MLPerf™ HPC Training Rules

Table of Contents

1. Overview
2. Benchmarks
3. Divisions
- 3.1. Closed Division
- 3.2. Open Division
4. Exceptions to the MLPerf™ Training Rules
5. Data Set
- 5.1. Data State at Start of Run
6. Training Loop
- 6.1. Hyperparameters and Optimizer
7. Run Results
8. Benchmark Results

Version 3.0 May 15, 2023

Points of contact: Andreas Prodromou (aprodromou@nvidia.com), Murali Emani (memani@anl.gov), David Kanter (david@mlcommons.org)

1. Overview

All rules are taken from the MLPerf™ Training Rules, the version at the time of HPC rules freeze, (https://github.com/mlcommons/training_policies/commit/5a910009c991cb3b98448c9baf60b7ba018c3c06) except for those that are overridden here.

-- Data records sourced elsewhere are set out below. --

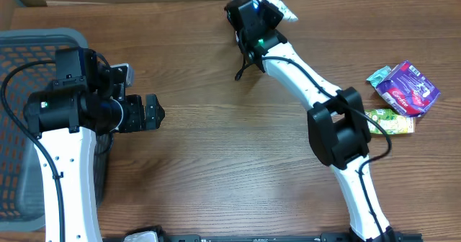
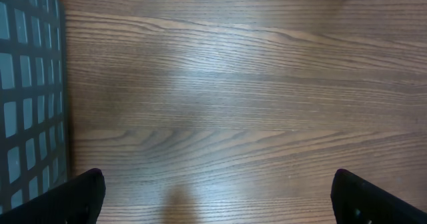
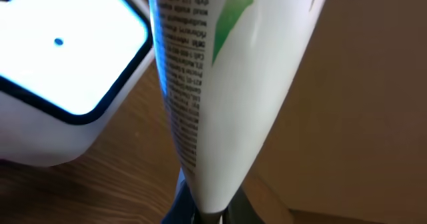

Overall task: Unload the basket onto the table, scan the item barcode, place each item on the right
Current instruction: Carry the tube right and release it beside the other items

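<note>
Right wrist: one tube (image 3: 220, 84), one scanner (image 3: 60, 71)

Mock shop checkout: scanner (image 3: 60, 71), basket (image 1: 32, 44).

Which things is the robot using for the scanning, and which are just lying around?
For the job:
white-and-green item, white scanner, right gripper clamped on the item.

Lying about:
purple packet, green packet, yellow-green packet, grey basket, open left gripper.
</note>
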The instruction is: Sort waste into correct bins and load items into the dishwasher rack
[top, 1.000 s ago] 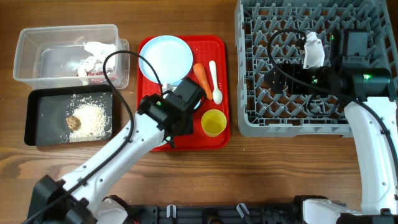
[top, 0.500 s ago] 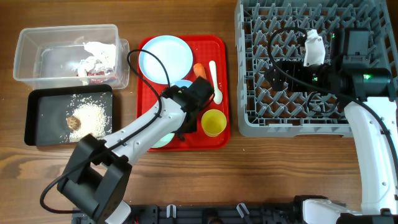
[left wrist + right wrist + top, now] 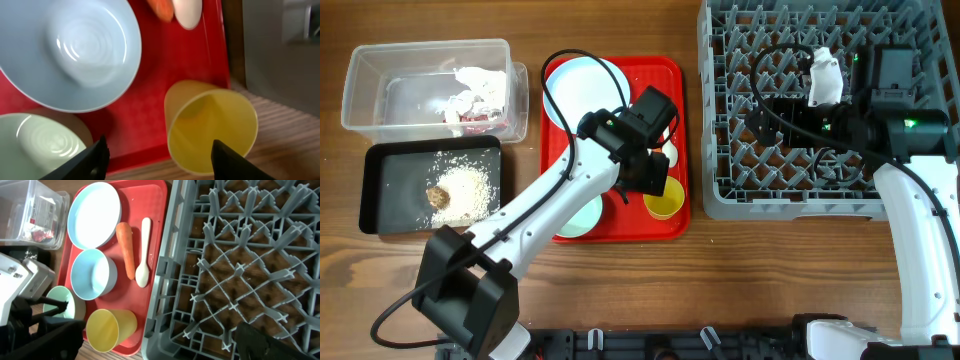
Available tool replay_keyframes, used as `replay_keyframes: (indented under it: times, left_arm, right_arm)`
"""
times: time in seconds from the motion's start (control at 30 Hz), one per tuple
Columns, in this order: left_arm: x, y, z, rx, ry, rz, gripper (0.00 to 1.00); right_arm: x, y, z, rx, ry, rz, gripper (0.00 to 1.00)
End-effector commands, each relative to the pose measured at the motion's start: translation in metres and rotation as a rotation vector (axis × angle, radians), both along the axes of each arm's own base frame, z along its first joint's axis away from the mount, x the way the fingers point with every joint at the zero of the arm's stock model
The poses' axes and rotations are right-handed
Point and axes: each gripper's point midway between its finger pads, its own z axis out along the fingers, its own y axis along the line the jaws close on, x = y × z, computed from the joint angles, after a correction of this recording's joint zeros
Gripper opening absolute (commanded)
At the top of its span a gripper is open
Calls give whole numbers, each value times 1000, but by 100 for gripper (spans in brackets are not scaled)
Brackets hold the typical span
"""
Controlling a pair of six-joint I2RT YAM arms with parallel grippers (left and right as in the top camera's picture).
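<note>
Left gripper (image 3: 161, 154) jaws wide apart, empty, over yellow cup (image 3: 210, 131) at lower right of red tray (image 3: 150, 125), tray lip just beside, carrot (image 3: 161, 7) and spoon (image 3: 187, 11) cut off at top, right gripper (image 3: 765, 120) over dishwasher rack (image 3: 720, 200), jaw opening indiscernible.

A flat red tray (image 3: 670, 72) (image 3: 145, 125) (image 3: 152, 200) is seen lying on a wooden table (image 3: 740, 285) (image 3: 282, 132), left of centre in the overhead view (its raised rim and rounded corners are plainly shown). The table's brown grain runs sideways.
</note>
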Motion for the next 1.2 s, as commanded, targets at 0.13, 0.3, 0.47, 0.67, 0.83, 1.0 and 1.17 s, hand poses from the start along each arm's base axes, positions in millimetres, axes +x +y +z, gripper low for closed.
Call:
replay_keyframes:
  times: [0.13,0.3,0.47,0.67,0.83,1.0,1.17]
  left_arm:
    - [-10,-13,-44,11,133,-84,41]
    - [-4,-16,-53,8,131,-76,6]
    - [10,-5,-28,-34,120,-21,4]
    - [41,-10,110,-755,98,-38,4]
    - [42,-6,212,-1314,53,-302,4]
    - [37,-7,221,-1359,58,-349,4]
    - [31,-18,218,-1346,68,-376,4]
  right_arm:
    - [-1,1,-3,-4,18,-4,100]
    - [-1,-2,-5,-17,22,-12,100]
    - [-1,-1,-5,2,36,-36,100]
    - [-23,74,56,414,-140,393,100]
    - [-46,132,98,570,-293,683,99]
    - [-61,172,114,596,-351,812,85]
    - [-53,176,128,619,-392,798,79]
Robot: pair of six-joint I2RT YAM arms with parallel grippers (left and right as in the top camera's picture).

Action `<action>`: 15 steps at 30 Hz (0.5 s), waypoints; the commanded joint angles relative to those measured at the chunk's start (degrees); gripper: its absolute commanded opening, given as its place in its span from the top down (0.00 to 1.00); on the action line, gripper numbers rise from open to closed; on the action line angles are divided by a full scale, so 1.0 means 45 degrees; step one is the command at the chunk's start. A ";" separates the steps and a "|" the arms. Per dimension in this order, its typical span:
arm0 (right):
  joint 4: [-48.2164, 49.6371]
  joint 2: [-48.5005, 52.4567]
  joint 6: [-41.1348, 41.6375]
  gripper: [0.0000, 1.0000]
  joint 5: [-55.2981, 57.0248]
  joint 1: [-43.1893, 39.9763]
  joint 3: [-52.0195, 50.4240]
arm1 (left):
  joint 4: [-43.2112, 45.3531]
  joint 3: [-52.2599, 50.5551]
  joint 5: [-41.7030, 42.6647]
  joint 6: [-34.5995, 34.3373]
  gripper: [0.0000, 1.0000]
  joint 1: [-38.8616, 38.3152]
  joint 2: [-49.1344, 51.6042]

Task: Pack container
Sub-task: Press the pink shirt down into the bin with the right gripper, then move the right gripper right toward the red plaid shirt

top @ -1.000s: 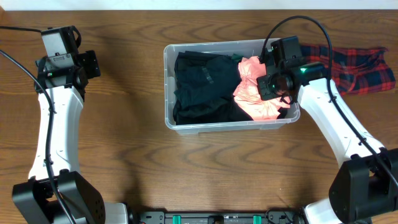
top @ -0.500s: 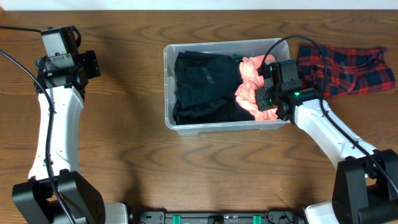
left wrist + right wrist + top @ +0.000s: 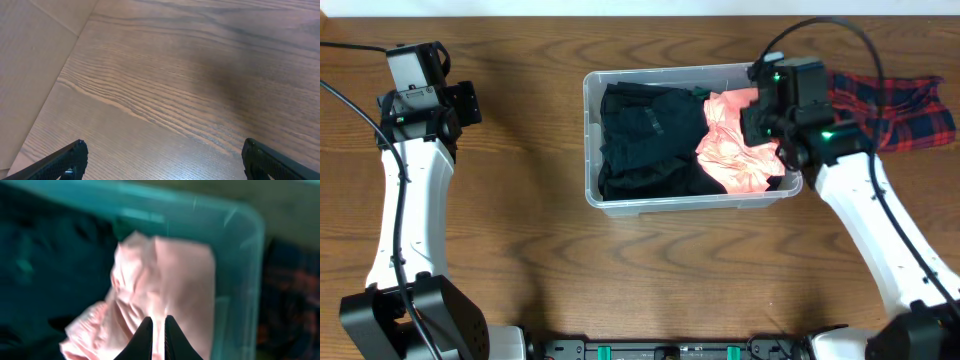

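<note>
The clear container (image 3: 588, 120) stands at the table's middle back. Dark clothes (image 3: 645, 140) fill its left and middle, and a pink cloth (image 3: 735, 150) lies crumpled at its right end. My right gripper (image 3: 765, 125) hovers over the container's right end, above the pink cloth. In the right wrist view the gripper (image 3: 158, 325) has its jaws almost together with nothing between them; the pink cloth (image 3: 170, 275) and the container's rim (image 3: 250, 255) lie below. My left gripper (image 3: 465, 103) is far left, open and empty over bare wood (image 3: 167, 165).
A red and dark plaid cloth (image 3: 895, 105) lies flat on the table just right of the container, behind my right arm. The table's far left edge shows in the left wrist view (image 3: 55, 75).
My right gripper has lifted out of the container's right end and moved back toward its far right corner. The pink cloth stays in the container. The left arm has not moved.
</note>
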 commanded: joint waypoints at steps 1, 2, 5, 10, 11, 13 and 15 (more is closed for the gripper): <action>0.0131 0.0228 -0.0024 0.92 -0.0194 0.0141 0.0024 | -0.0044 0.0015 -0.0155 -0.0121 0.02 0.0029 0.0049; 0.0262 0.0364 -0.0024 0.92 -0.0257 0.0141 0.0005 | -0.0044 0.0015 -0.0155 -0.0121 0.02 0.0029 0.0053; 0.0782 0.0962 -0.0029 0.92 -0.0505 0.0141 -0.0039 | -0.0044 0.0015 -0.0155 -0.0121 0.02 0.0029 0.0053; 0.1287 0.2336 -0.0034 0.91 -0.2127 0.0262 -0.0039 | -0.0044 0.0015 -0.0155 -0.0121 0.02 0.0029 0.0053; 0.1287 0.2652 -0.0034 0.91 -0.2346 0.0316 -0.0039 | -0.0044 0.0015 -0.0155 -0.0121 0.02 0.0029 0.0053; 0.1273 0.3215 -0.0029 0.90 -0.2424 0.0408 -0.0039 | -0.0044 0.0015 -0.0155 -0.0121 0.02 0.0029 0.0049; 0.1229 0.3823 -0.0117 0.90 -0.2414 0.0471 -0.0039 | -0.0044 0.0015 -0.0155 -0.0121 0.02 0.0029 0.0049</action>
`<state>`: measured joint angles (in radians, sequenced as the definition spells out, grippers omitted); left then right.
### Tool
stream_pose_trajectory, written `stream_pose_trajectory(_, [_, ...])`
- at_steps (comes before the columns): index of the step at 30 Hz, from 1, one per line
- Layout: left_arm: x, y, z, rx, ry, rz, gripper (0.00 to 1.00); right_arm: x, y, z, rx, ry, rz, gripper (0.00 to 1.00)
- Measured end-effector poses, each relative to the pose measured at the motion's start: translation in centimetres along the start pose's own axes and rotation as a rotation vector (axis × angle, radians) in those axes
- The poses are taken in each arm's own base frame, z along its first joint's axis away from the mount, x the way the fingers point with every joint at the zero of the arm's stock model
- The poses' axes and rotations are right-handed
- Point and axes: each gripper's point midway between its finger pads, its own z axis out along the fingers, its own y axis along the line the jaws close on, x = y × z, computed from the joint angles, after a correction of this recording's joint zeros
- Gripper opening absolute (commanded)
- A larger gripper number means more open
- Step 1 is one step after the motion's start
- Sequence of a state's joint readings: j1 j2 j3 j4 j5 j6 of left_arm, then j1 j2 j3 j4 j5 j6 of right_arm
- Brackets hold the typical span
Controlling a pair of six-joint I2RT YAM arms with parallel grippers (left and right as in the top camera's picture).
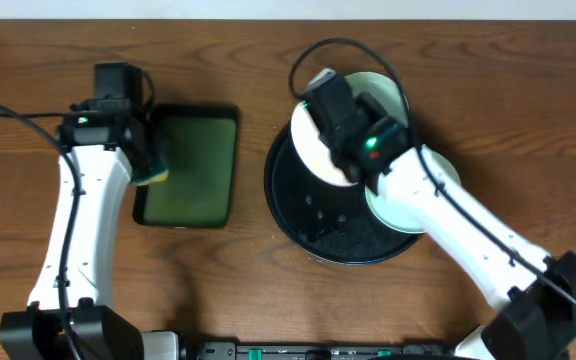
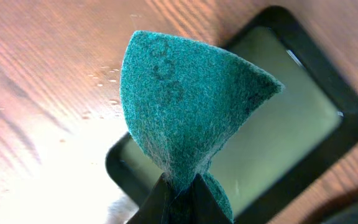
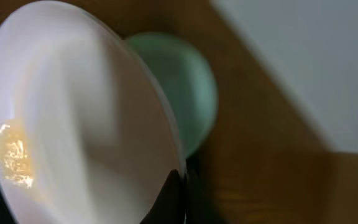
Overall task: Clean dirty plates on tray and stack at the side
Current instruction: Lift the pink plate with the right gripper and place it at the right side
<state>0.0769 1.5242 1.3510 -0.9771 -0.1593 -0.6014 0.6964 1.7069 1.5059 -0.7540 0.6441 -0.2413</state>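
Note:
My right gripper is shut on the rim of the white plate and holds it tilted on edge above the round black tray. In the right wrist view the white plate shows a yellowish smear near its left rim, with the jaws pinching its edge. One mint plate lies behind the tray's far rim and also shows in the right wrist view. A second mint plate lies at the tray's right side under my right arm. My left gripper is shut on a green scouring sponge.
A dark-green rectangular tray lies left of the black tray; my left gripper hangs over its left edge. It also shows in the left wrist view. Water droplets dot the wooden table. A white wall stands behind.

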Motion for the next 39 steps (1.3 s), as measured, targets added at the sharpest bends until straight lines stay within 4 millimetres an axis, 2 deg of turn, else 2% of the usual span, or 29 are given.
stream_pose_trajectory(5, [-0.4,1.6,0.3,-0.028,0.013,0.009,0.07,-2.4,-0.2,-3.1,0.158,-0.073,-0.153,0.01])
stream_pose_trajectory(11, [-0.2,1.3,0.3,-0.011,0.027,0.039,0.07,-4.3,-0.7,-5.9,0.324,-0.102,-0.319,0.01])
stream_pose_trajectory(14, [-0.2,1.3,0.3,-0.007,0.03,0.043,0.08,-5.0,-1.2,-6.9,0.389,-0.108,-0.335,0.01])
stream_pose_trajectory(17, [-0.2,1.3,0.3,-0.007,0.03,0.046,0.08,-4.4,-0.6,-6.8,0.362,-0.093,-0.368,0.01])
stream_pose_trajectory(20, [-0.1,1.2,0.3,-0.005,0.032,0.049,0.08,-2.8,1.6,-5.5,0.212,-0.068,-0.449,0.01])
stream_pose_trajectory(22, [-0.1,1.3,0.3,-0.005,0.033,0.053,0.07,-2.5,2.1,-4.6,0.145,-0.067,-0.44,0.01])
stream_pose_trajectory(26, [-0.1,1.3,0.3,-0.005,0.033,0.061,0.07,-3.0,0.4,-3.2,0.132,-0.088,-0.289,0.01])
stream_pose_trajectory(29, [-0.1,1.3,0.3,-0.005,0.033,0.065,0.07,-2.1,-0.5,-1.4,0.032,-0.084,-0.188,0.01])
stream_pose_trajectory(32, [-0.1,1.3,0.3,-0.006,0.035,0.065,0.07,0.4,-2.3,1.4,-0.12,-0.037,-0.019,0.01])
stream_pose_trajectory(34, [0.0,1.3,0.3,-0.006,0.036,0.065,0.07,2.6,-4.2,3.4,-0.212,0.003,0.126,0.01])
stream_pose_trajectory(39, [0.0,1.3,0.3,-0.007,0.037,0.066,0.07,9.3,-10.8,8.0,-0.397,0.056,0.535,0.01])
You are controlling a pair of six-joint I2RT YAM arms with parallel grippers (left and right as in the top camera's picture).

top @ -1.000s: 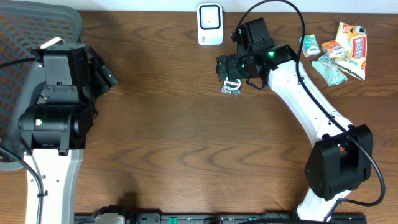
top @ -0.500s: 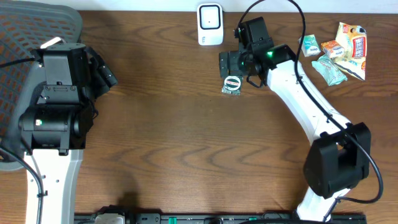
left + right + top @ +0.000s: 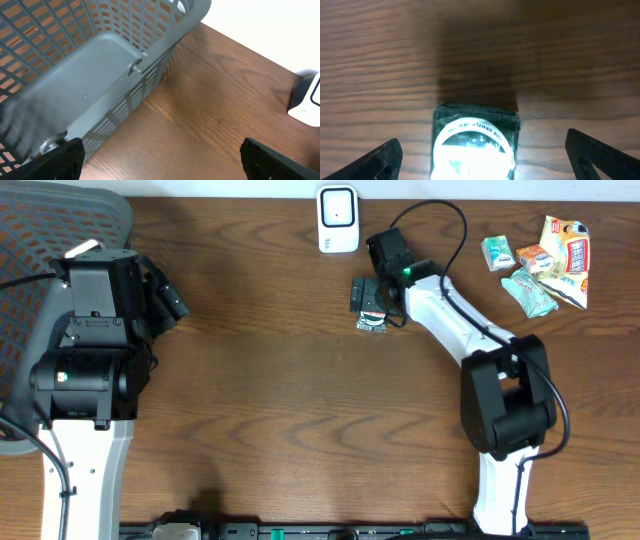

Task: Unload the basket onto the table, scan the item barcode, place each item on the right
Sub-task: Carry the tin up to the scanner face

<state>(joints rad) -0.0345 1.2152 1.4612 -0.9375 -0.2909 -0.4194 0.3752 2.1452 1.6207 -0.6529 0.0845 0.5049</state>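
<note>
The item (image 3: 374, 320) is a small dark-green packet with a round white label, lying flat on the wooden table below the white scanner (image 3: 338, 219). My right gripper (image 3: 370, 302) hovers directly over it, open. In the right wrist view the packet (image 3: 475, 146) lies between the two black fingertips (image 3: 381, 161), touching neither; its label is glared out and no barcode shows. My left gripper (image 3: 166, 296) stays at the far left, open and empty. In the left wrist view the left gripper (image 3: 162, 162) has only bare table between its fingers.
A grey mesh basket (image 3: 30, 240) stands at the left edge, close to the left gripper; its wall (image 3: 75, 65) fills the left wrist view, where the scanner (image 3: 307, 100) shows at the right edge. Several snack packets (image 3: 540, 260) lie at the back right.
The right arm has folded in, its elbow swinging toward the table's centre, and the open gripper has shifted slightly left and down over the packet. The packet and left arm have not moved.
</note>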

The MLPerf name and logo are trademarks of the MLCommons® Association ("MLCommons"). In order to refer to a result using the MLPerf name, the result must conform to the letter and spirit of the rules specified in this document. MLCommons reserves the right to solely determine if a use of its name or logos is acceptable.

2. Benchmarks

The benchmark suite consists of the benchmarks shown in the following table.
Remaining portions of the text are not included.